### ASSIGNMENT
Below are entries. Copy exactly the lines running from the line that holds "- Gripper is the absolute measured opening" to the line that holds "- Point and", with both ends included.
[[ RECORDS SUPPLIED, beginning ]]
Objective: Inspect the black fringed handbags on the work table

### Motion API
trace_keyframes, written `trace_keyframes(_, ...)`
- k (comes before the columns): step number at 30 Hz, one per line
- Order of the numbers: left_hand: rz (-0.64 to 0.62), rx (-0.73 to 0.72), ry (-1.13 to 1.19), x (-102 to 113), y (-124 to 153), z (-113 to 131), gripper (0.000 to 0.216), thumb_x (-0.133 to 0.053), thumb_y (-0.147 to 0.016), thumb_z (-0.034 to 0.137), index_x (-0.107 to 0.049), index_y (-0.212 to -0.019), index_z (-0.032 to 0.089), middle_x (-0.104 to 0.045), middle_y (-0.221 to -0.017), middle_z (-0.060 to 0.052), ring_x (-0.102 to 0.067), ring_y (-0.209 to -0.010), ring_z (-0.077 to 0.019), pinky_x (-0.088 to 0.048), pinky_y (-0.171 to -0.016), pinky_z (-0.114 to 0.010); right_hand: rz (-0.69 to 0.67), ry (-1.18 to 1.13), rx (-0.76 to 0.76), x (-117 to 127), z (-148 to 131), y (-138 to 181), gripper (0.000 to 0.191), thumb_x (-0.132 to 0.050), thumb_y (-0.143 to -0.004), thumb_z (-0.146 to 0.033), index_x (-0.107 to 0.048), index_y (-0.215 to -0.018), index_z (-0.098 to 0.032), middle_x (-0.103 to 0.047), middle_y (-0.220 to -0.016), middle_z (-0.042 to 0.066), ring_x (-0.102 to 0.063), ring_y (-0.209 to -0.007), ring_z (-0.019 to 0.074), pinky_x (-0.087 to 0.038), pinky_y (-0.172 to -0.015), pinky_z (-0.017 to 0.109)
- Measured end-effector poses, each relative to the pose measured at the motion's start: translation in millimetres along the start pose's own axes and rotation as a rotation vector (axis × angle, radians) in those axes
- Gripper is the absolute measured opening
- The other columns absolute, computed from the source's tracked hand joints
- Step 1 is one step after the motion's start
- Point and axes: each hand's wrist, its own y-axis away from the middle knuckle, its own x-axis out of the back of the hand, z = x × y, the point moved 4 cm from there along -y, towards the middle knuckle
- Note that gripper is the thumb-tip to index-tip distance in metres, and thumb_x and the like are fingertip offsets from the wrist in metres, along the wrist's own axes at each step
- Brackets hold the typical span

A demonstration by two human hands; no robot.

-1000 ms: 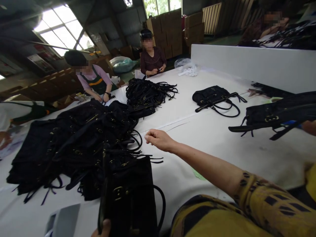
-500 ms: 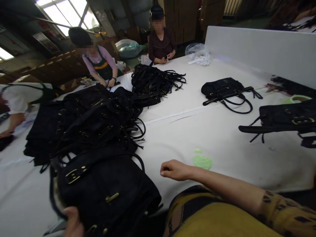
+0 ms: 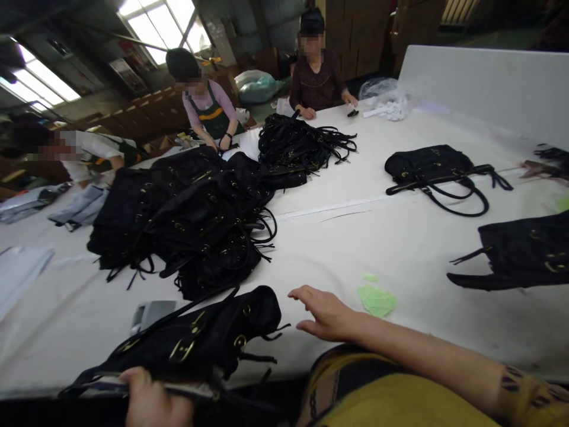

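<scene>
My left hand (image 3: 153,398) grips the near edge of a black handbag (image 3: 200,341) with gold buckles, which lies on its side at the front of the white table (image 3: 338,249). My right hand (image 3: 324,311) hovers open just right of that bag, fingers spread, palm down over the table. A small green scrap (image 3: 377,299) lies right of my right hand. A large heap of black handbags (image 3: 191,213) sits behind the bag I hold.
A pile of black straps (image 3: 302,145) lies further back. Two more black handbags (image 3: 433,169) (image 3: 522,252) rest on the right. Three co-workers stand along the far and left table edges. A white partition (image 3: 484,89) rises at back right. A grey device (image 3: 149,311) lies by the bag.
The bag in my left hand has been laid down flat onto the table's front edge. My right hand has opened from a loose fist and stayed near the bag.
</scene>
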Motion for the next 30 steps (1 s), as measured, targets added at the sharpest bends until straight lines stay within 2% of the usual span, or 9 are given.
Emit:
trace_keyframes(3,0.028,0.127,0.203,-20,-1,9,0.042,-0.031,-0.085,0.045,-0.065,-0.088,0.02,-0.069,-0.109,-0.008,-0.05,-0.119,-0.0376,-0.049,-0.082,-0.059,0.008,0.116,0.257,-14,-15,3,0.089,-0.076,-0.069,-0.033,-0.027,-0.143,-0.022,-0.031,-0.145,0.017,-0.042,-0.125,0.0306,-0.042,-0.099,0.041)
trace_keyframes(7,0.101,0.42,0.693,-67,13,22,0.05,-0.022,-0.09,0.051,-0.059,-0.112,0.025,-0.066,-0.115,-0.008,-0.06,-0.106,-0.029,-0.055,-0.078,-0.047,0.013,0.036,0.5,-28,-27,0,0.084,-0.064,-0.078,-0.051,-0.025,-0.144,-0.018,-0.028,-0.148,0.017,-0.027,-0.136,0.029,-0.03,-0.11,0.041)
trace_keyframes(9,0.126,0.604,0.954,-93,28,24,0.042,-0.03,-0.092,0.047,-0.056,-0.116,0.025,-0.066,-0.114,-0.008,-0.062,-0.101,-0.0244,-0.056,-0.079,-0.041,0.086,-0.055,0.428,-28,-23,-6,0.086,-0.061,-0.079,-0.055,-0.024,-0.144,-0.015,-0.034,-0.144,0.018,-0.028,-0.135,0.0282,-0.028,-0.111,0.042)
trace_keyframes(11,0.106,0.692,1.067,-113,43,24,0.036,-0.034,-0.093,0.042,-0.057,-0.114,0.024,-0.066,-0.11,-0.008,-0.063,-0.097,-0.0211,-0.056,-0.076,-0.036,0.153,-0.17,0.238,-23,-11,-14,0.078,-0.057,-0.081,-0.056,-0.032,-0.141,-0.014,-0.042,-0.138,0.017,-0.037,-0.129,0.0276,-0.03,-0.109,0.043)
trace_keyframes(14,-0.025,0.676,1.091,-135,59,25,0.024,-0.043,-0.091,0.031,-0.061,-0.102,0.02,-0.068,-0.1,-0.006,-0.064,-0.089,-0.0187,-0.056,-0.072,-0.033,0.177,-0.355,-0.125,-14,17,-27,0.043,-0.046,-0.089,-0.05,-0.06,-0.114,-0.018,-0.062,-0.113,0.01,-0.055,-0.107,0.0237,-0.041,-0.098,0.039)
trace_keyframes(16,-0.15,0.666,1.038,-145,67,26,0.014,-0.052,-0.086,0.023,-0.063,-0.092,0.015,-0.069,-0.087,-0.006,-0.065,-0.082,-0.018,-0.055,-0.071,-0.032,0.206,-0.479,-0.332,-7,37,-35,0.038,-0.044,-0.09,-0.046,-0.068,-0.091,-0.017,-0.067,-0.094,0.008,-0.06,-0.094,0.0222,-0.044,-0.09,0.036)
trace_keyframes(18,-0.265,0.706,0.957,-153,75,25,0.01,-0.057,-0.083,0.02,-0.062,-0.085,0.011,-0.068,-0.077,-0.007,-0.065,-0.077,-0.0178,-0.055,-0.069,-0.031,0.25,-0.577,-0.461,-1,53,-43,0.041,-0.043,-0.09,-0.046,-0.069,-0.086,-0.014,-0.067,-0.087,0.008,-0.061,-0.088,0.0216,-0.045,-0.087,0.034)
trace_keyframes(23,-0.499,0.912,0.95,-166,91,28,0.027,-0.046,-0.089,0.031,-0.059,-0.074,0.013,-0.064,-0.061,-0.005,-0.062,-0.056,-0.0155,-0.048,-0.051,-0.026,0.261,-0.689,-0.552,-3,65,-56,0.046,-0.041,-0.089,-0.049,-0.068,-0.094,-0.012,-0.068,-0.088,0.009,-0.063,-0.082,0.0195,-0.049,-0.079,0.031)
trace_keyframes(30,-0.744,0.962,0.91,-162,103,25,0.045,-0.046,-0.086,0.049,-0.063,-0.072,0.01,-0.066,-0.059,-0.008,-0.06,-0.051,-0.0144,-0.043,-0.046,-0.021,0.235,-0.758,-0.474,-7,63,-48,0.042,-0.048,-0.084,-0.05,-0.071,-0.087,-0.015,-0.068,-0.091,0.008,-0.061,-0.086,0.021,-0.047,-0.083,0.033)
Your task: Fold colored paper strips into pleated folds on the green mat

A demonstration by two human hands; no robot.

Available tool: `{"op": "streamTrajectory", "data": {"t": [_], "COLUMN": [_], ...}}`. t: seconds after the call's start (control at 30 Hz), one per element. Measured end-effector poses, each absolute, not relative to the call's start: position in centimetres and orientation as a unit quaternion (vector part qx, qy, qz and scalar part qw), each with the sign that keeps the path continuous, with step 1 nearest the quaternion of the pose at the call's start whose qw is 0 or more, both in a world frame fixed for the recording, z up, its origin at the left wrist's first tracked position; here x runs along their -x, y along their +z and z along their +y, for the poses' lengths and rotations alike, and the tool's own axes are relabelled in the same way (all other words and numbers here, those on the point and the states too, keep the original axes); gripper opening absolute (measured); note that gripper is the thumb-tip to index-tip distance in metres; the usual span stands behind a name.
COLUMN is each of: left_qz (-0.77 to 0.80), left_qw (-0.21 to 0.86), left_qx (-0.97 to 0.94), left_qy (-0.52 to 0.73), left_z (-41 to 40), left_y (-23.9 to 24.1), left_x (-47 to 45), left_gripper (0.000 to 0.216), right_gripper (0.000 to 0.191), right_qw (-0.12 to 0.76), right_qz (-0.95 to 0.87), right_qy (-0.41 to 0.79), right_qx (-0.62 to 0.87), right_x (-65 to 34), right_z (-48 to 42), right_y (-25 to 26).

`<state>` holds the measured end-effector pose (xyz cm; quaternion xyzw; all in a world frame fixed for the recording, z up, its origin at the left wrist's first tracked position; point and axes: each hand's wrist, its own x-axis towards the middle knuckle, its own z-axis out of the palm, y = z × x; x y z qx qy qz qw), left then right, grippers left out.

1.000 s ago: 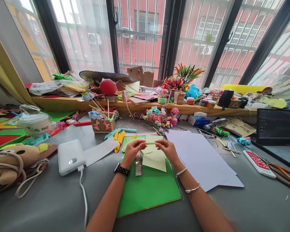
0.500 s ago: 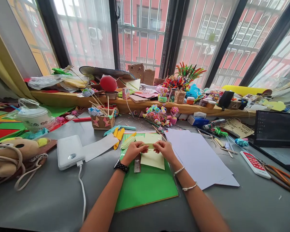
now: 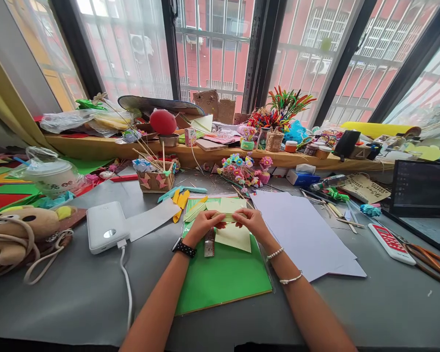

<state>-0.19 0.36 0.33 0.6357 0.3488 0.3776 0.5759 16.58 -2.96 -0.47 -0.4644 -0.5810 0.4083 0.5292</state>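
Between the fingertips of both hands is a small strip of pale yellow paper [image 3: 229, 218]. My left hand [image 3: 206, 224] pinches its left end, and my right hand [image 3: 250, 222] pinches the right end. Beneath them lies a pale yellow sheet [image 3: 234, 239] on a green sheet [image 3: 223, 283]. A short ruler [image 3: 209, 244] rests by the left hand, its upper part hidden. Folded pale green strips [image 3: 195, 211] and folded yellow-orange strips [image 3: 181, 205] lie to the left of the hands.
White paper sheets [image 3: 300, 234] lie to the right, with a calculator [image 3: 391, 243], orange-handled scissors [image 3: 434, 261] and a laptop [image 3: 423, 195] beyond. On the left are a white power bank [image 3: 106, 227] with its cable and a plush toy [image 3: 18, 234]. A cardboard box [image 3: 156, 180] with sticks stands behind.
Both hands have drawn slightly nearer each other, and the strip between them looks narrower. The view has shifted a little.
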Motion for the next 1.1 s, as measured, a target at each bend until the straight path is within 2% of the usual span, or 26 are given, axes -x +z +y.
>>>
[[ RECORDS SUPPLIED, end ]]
### YOUR SOLUTION
- Gripper is the absolute measured opening
- The other columns absolute, computed from the source's tracked hand joints
- Step 1 is one step after the motion's start
- Point and axes: each hand's wrist, its own y-axis away from the middle knuckle, its own x-axis out of the back of the hand, z = x × y, the point moved 4 cm from there along -y, towards the middle knuckle

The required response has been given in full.